● **Exercise objective**
When a line in the records includes the string "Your", it goes into the tally; report that tally alone.

● **Entries shown**
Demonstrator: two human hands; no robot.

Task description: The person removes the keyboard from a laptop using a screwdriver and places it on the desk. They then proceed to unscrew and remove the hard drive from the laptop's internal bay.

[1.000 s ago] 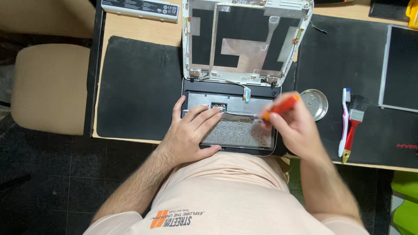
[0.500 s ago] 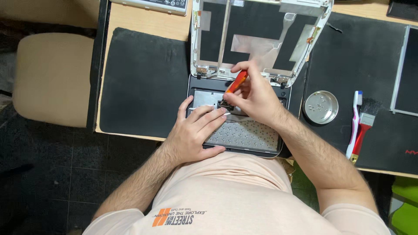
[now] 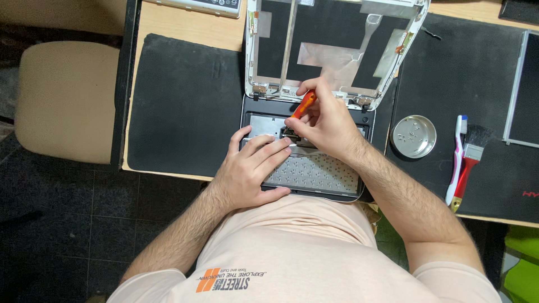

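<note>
While the left hand (image 3: 247, 171) lies flat with fingers spread, steadying the opened laptop base (image 3: 306, 151) on the surface, the right hand (image 3: 323, 126) fingers pinch an orange-handled screwdriver (image 3: 303, 105), tip down near the hinge edge.

A wooden desk (image 3: 185, 25) with a pale top runs across the far part of the scene, its near edge cutting from left to right. Black mats (image 3: 185, 106) cover much of its surface. To the left stands a beige cushioned chair (image 3: 64, 101), just beside the desk's dark side edge. Below lies a floor (image 3: 67, 224) of dark tiles with faint grout lines. The light is even and soft.
</note>
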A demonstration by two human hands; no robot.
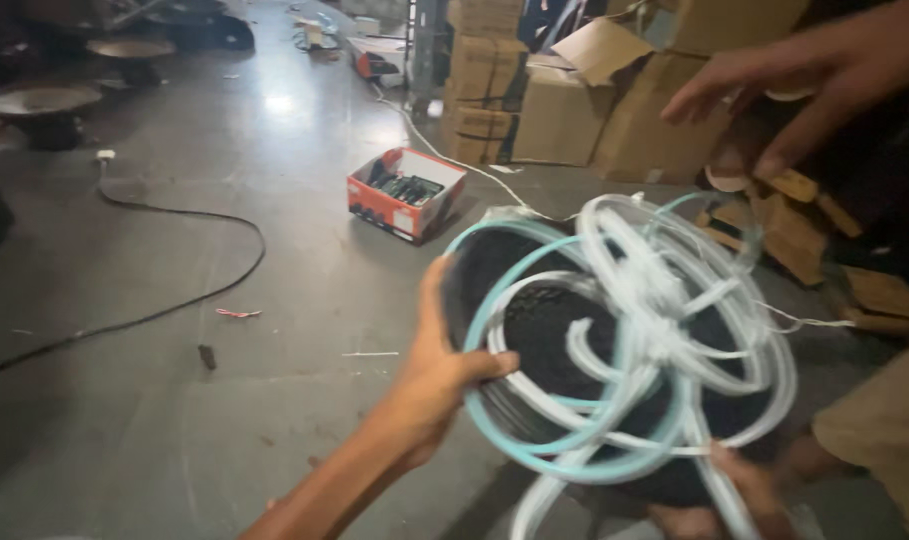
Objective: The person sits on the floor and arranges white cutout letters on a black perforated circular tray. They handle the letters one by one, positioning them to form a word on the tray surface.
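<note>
Head view, looking down at a grey concrete floor (174, 400). Left hand (436, 375), reaching in from the lower centre of the frame, holds a black round speaker (544, 330) by its rim, thumb hooked over the edge: its grip is closed on the speaker. A tangle of pale blue-white tubing (654, 330) loops over the speaker's face and is knotted near the middle. Right hand (749, 490) sits at the lower right of the frame under the tubing, blurred; whether its grip is closed cannot be told. Another person's hand (784, 80) stretches in from the upper right, fingers spread, above the tubing and apart from it.

Left of centre, a red open box (406, 192) lies on the floor. A black cable (174, 215) curves across the left side. Cardboard cartons (564, 100) are stacked at the upper centre, with wood scraps (789, 225) at the right.
</note>
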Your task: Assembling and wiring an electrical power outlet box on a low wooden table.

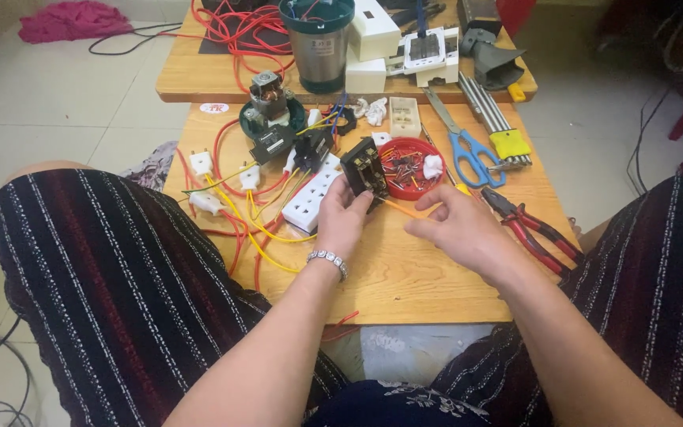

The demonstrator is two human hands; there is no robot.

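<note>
My left hand (343, 221) grips a small black electrical module (365, 168) and tilts it up over the low wooden table (405, 277). An orange wire (401, 209) runs from the module's lower edge to my right hand (460, 228), whose fingers pinch its end just to the right. A white power strip (310, 198) lies directly left of my left hand. Behind the module sits a round red lid (413, 168) holding small parts and a white scrap.
Blue-handled scissors (468, 150) and red-handled pliers (531, 225) lie to the right. Yellow, red and orange wires with white plugs (231, 198) spread at left. A small motor (269, 99), a metal canister (319, 43) and white boxes (373, 35) stand farther back. My knees flank the table.
</note>
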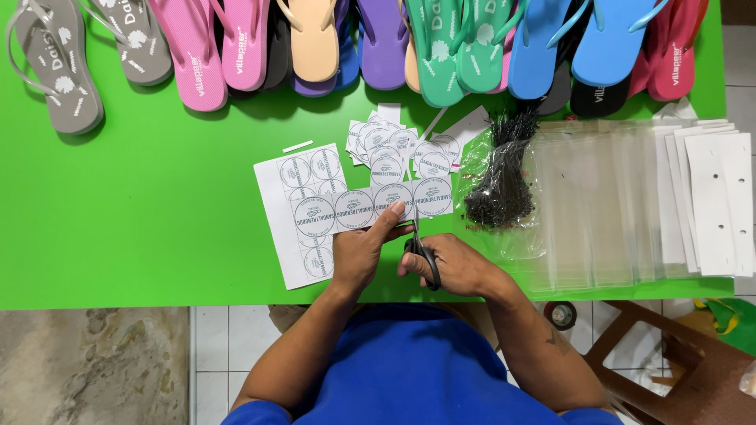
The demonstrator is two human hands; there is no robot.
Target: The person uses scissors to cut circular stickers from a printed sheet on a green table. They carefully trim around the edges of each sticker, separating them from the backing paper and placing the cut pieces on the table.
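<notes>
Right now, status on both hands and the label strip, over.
Left hand pinches white paper strip of round printed labels. Right hand works black-handled scissors, blades at strip's edge. Cut labels pile beyond; nothing blocking.

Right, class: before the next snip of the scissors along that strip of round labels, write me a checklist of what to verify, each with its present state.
1. Left hand pins the label strip flat on the green table: ok.
2. Right hand has a grip on the scissors: ok.
3. Blades meet the strip in a gap between two labels: cannot tell, the fingers hide it.
4. Left fingertips are well away from the blades: not ok, they lie right beside them.
5. Cut labels are piled apart from the strip: ok.
6. Bundle of black ties is out of the scissors' way: ok.
</notes>
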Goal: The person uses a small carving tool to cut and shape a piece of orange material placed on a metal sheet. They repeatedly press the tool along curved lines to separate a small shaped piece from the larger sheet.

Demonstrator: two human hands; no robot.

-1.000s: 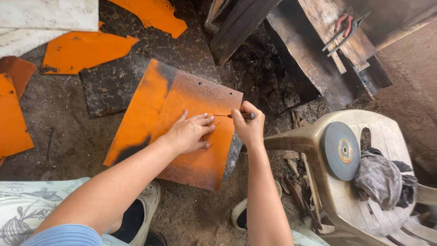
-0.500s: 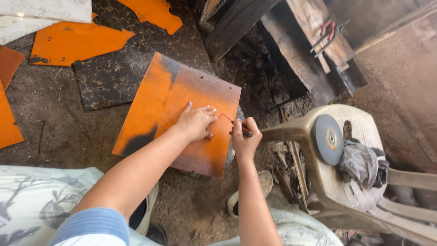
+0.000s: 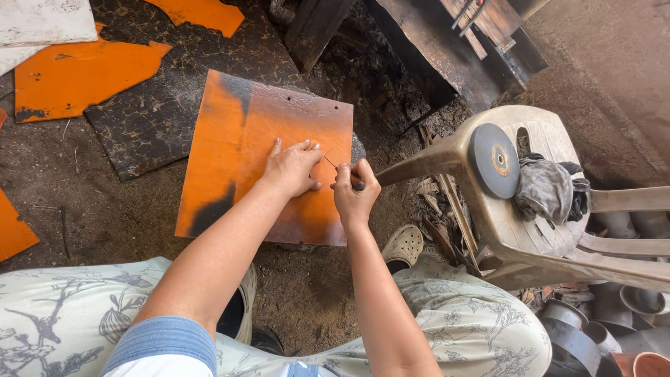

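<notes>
Pressing flat with fingers spread, the left hand (image 3: pixel 292 169) holds down an orange metal sheet (image 3: pixel 269 157) lying on the dirt floor (image 3: pixel 98 216), while the right hand (image 3: pixel 356 192), fingers clamped on a thin pointed scriber (image 3: pixel 340 172), sets its tip on the sheet beside a plastic chair (image 3: pixel 530 230) carrying a grinding disc (image 3: pixel 494 160).

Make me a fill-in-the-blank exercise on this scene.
1. The left hand lies flat on the ____ sheet.
2. The right hand grips a thin ____ tool.
3. The grinding disc rests on a plastic ____.
4. A grey ____ lies beside the disc.

Missing words: orange; pointed; chair; rag
</notes>
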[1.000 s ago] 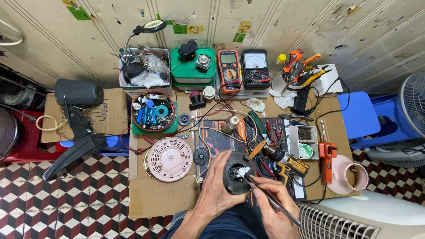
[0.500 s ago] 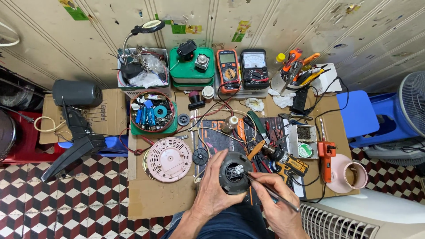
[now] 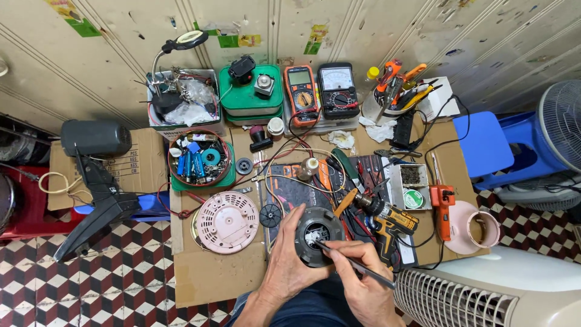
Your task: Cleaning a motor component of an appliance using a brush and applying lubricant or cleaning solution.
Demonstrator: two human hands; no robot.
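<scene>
Hands at the near edge of a crowded cardboard-topped bench (image 3: 200, 272): my left hand (image 3: 289, 260) is curled around the side of a round black motor housing (image 3: 319, 236), fingers closed on its rim, while my right hand (image 3: 358, 274) pinches a thin dark probe (image 3: 354, 264) like a pen, its tip resting inside the housing's open centre. Compared with half a second ago, I see the housing sitting in much the same spot in front of me, the left hand's grip unchanged, and the probe tip set a little deeper toward the middle of the opening; one second ago it lay nearer the rim. Nothing else on the bench has moved. Counted from here: two meters at the wall, one orange multimeter (image 3: 301, 94) and one black analogue meter (image 3: 338, 91) just beside it; one pink round fan grille (image 3: 228, 221) left of the housing; one small black gear-like wheel (image 3: 270, 215) between grille and housing; one round bowl of small parts (image 3: 200, 158); one green lidded box (image 3: 249, 97); one yellow and black cordless drill (image 3: 387, 219) just right of the housing; one orange glue gun (image 3: 443, 207); one pink cup (image 3: 483, 229) at the bench's right end.
</scene>
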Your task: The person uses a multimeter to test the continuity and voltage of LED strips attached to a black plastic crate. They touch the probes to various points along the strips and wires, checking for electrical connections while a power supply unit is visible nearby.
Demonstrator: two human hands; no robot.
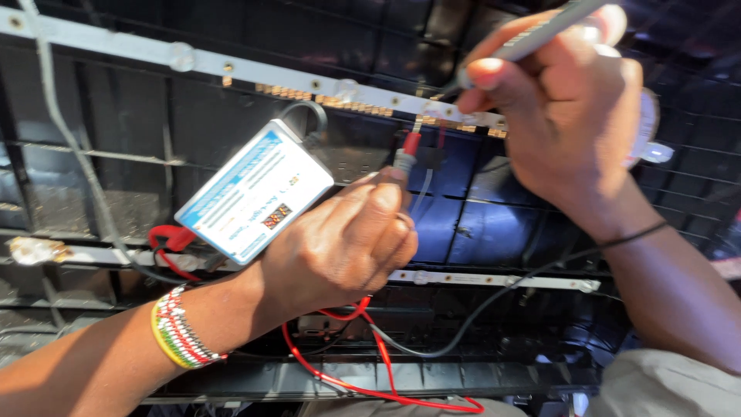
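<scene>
At nine o'clock a wrist wears a beaded red, white and yellow bracelet; beside it the left hand curls closed, pinching a red-tipped grey probe whose tip touches the long white strip of small lamps at twelve o'clock; a white-and-blue rectangular tester box rests against that hand; red wires trail to six o'clock; at two o'clock the right hand pinches a slim grey pen-shaped probe.

Grey probe cut off at the upper edge; its tip hidden behind the right hand; tester print blurred; red lead leaves the lower edge.
</scene>
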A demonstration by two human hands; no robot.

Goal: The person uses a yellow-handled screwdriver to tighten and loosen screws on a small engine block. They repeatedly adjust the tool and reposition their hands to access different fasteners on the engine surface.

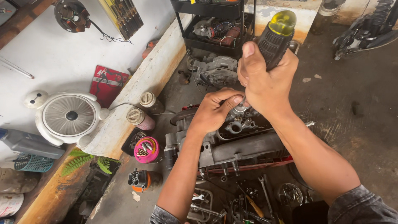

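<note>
Pink tub holds screws beside the engine; right hand grips a screwdriver, left hand pinches its tip.

This is a small repair workshop for engines, probably motorcycle ones. A dirty, oil-stained concrete floor carries an opened engine, and more engine parts lie behind it. Wrenches and other loose tools are spread on the floor near the engine. A black rack holds used parts and wires. A pink tub contains screws and bits, and a white fan stands at the wall.
</note>
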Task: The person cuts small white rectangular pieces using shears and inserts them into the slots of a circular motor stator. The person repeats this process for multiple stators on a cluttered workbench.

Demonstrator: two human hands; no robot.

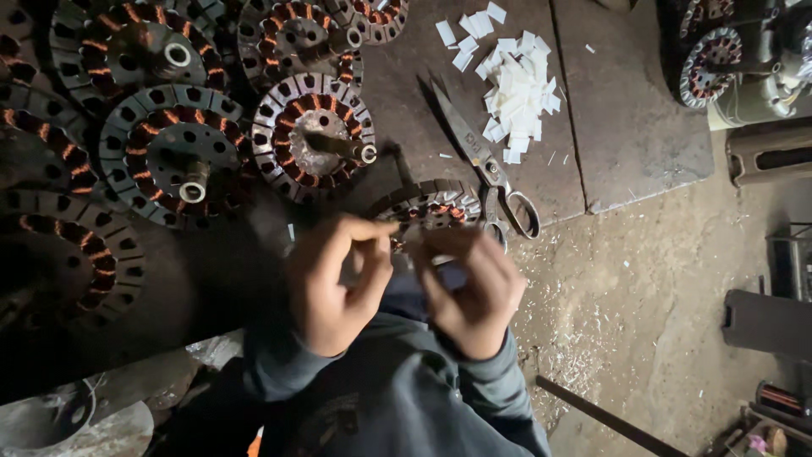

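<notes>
My left hand (334, 283) and my right hand (474, 292) meet in front of me, fingertips pinched together on a small pale slip that I can barely make out. Just beyond the fingers lies a round fan stator (423, 203) with copper windings and white slips in its slots. Long metal scissors (486, 169) rest beside it on the dark board (626, 127), to the stator's right. A heap of white paper slips (518, 89) sits further back.
Several wound stators with shafts (313, 135) crowd the left and back of the board. More stators (710, 63) stand at the far right. Dusty concrete floor (643, 305), a dark box (765, 322) and a copper wire spool (778, 396) lie to the right.
</notes>
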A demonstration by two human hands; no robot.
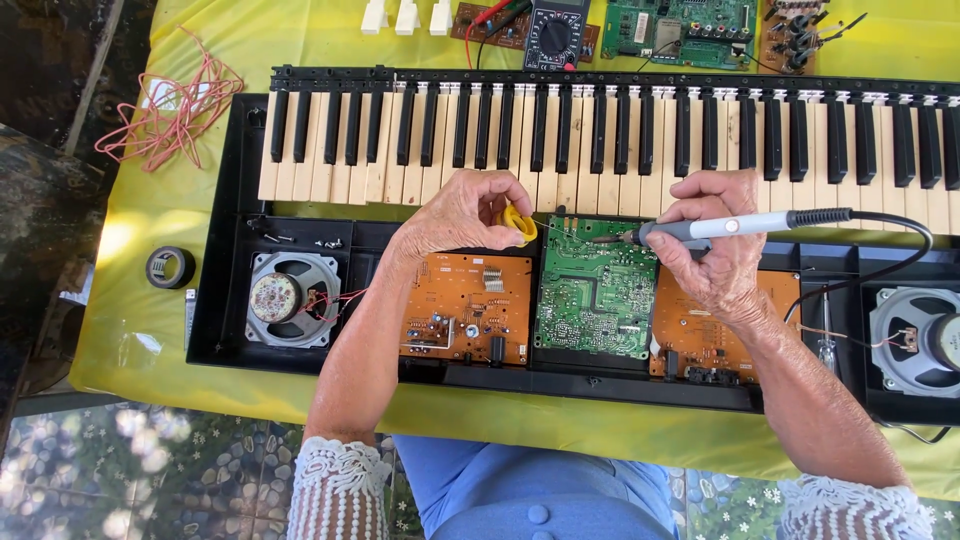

● **Answer space**
3